Da Nang (Vietnam), (Agencias).- A 37 años del final de la guerra y millones de víctimas después, Estados Unidos empezó ayer los trabajos de descontaminación de la base aérea de Da Nang. Allí siguen los restos del agente naranja que los soldados estadounidenses mezclaban con otros herbicidas para después lanzarlo sobre los bosques en los que se escondía la guerrilla comunista y dejarlos al descubierto.

Es la primera vez que EE.UU. interviene directamente en la limpieza de este país del sudeste asiático tras haber concedido ayudas indirectas por no reconocer una relación de causa-efecto con las muertes y deformaciones congénitas que sufren los habitantes.

En EE.UU., sin embargo, Dow Chemical y Monsanto, las empresas a las que John F. Kennedy encargó la fabricación de los defoliantes, llegaron a un acuerdo en 1984 con los veteranos de guerra que los habían denunciado y les pagaron 180 millones de dólares (145,5 millones de euros).

Nguyen Van Dung, que lleva 16 años trabajando en el aeropuerto de Da Nang, es uno de los tres millones de vietnamitas que la Cruz Roja local calcula como afectados por el gas naranja. Cavó acequias en tierras contaminadas, comió patos y pescado del cercano lago que contenían sedimentos con dioxinas. “Nadie dijo que hubiera nada malo en la tierra”, declaró Nguyen.

Una de sus hijas murió de enfermedades de los huesos y la sangre. Su hijo necesita transfusiones sanguíneas cada 20 días, carece de dientes y no puede andar porque sus huesos no se han desarrollado normalmente.

La guerra acabó el 30 de abril de 1975, cuando las fuerzas comunistas del norte tomaron Saigón, la capital de Vietnam del Sur, respaldados por EE.UU. La imágenes de televisión hicieron famosa la precipitada huida en helicópteros de los occidentales residentes en la ciudad.
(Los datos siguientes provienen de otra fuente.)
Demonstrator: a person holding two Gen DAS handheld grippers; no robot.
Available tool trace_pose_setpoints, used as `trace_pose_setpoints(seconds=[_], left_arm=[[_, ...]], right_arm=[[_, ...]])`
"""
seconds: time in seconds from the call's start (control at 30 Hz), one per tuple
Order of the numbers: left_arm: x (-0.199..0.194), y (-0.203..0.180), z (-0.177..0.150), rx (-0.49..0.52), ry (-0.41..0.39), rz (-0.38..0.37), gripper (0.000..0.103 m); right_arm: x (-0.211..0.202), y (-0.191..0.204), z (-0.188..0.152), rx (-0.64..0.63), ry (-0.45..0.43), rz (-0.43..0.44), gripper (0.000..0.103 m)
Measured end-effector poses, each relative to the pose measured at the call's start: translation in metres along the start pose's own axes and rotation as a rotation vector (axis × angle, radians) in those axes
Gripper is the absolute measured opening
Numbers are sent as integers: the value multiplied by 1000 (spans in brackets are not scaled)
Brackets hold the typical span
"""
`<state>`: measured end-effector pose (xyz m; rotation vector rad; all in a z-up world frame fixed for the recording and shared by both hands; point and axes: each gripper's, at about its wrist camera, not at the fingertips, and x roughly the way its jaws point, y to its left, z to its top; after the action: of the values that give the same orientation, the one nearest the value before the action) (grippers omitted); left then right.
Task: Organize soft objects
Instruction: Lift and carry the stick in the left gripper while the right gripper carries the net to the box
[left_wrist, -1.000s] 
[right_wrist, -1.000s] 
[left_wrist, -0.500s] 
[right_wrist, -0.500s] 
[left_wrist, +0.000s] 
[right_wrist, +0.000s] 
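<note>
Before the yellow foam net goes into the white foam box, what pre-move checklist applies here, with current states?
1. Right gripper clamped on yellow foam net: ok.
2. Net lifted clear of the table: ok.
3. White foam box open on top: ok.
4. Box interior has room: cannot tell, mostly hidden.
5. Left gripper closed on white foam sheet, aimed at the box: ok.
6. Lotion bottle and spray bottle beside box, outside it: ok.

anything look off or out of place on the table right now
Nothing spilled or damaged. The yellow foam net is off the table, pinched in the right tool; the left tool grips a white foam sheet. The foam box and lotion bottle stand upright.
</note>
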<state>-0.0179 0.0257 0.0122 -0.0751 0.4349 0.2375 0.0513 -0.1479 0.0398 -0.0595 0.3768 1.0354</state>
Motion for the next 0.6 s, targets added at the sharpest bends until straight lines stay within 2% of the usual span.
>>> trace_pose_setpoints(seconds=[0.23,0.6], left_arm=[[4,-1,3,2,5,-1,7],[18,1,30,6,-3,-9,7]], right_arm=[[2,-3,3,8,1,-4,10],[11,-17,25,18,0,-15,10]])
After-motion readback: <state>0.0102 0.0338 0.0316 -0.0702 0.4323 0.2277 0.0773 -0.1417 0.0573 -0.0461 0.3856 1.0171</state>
Se trataba de la primera derrota de EE.UU. en una guerra contra un enemigo comunista en plena guerra fría y fue un golpe muy duro, entre otras cosas porque se encontró con el denominado síndrome de Vietnam. Además de 58.000 muertos, a EE.UU. volvieron 300.000 heridos y miles de soldados con problemas psicológicos, muchos de ellos debido a las drogas a las que se habían hecho adictos. Fallecieron tres millones de vietnamitas.